TASK OBJECTIVE
Reproduce every line of the material below, but drop the pictures.

.....

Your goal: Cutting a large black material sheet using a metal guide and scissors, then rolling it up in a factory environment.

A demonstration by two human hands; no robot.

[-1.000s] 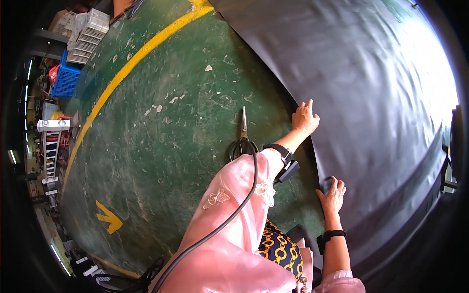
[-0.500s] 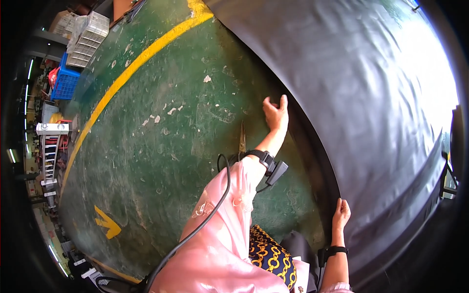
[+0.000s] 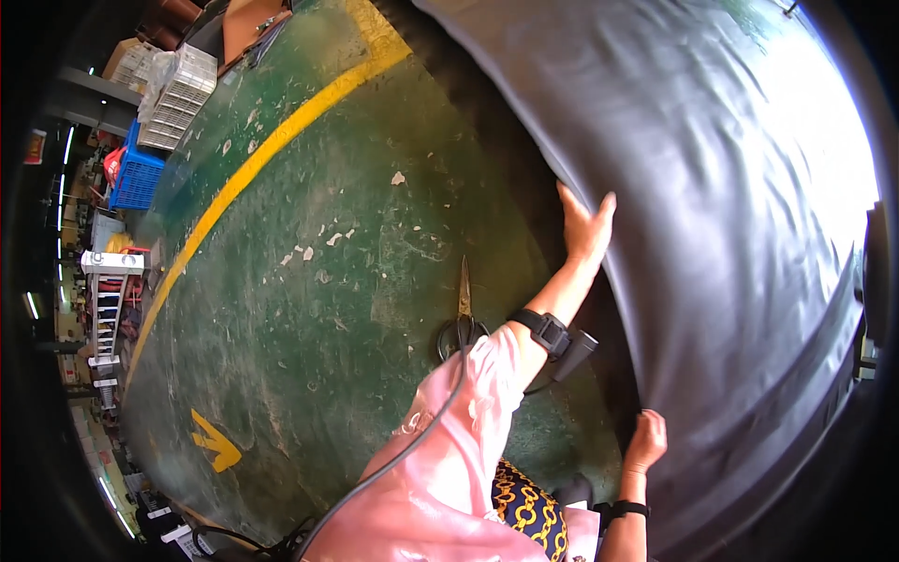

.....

SOLUTION TO THIS EXERCISE
Your goal: Cutting a large black material sheet using a metal guide and scissors, then rolling it up in a factory environment.

A demonstration by two human hands; no robot.

[-1.000s] 
[-0.500s] 
[+0.000s] 

This exercise requires nothing further.